Neurosis

I am almost one hundred percent sure that most people suffer from some sort of neurosis. I think we are all a little neurotic about something and it’s usually not enough to cause so much distress that we end up needing professional help.

Neurosis, as best describe to me by a former professor in layman’s term is an unusual or rather extreme response to a normal stress inducing event. For example, it’s normal to be nervous about a job interview, but it is not normal to be so nervous that you decide not to show up or make yourself sick so you can’t show up or purposely sabotage things to the point where you are unable to go to the interview consciously or subconsciously.

Normal neurosis is usually overcome, especially when it has to be. Someone who has a fear of public speaking will usually speak in front of a group if they had to. Or someone who is very shy, will usually attend a party, even if they don’t mingle with many new people.

Neurosis that is abnormal leads to illnesses such as depression, chronic anxiety, obsessive-compulsive disorder, phobias and in it’s extreme forms, personality disorders such as borderline personality disorder and obsessive-compulsive personality disorder.

Normal neurosis can usually be combated by either changing ones thoughts about the anxiety provoking event or dealing with the event in a healthy way using stress reducing activities such as relaxation techniques (breathing exercises, etc.).

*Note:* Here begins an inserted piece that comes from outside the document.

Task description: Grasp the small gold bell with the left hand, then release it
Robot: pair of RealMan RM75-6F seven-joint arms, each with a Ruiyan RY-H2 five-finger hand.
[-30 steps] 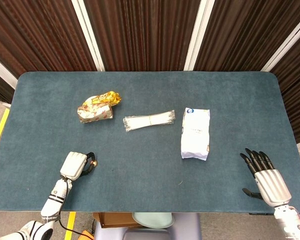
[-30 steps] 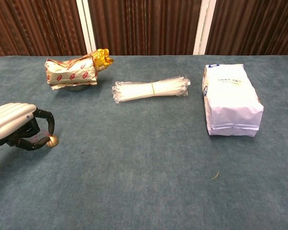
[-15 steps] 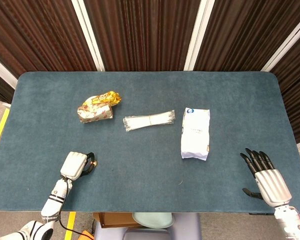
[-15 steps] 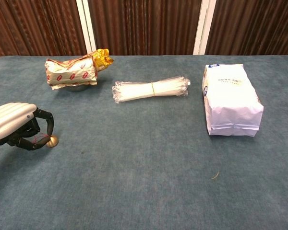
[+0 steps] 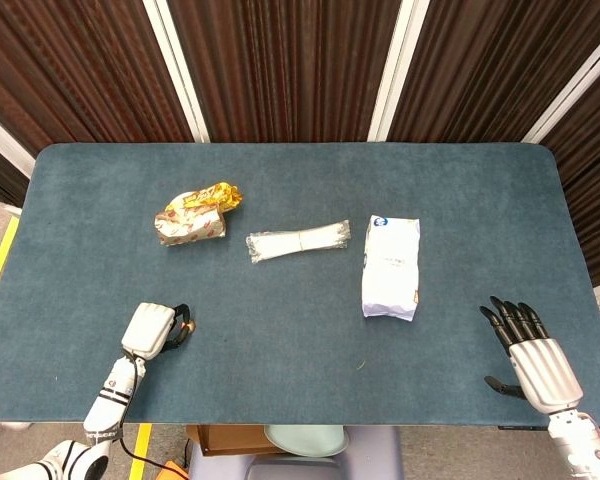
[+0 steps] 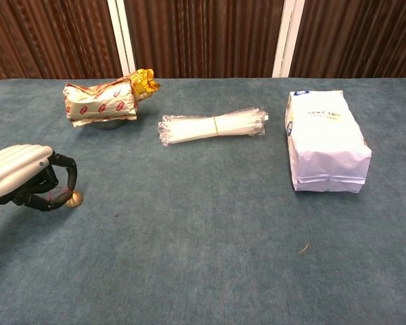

I think it is important to understand yourself and your reactions to different events so that you know when you are experiencing normal anxiety and when you are being neurotic. If you get asked to dance at a party and you don’t want to, that’s normal. If you want to, but you’re nervous, yet you dance anyway, that’s normal. If you want to, but you’re nervous so you don’t… well that is a little neurotic, but nothing to worry about. If you avoid the party all together out of fear of someone asking you to dance, well, that’s a more serious form of neurosis that in it’s extreme could turn into things such as generalized anxiety disorder.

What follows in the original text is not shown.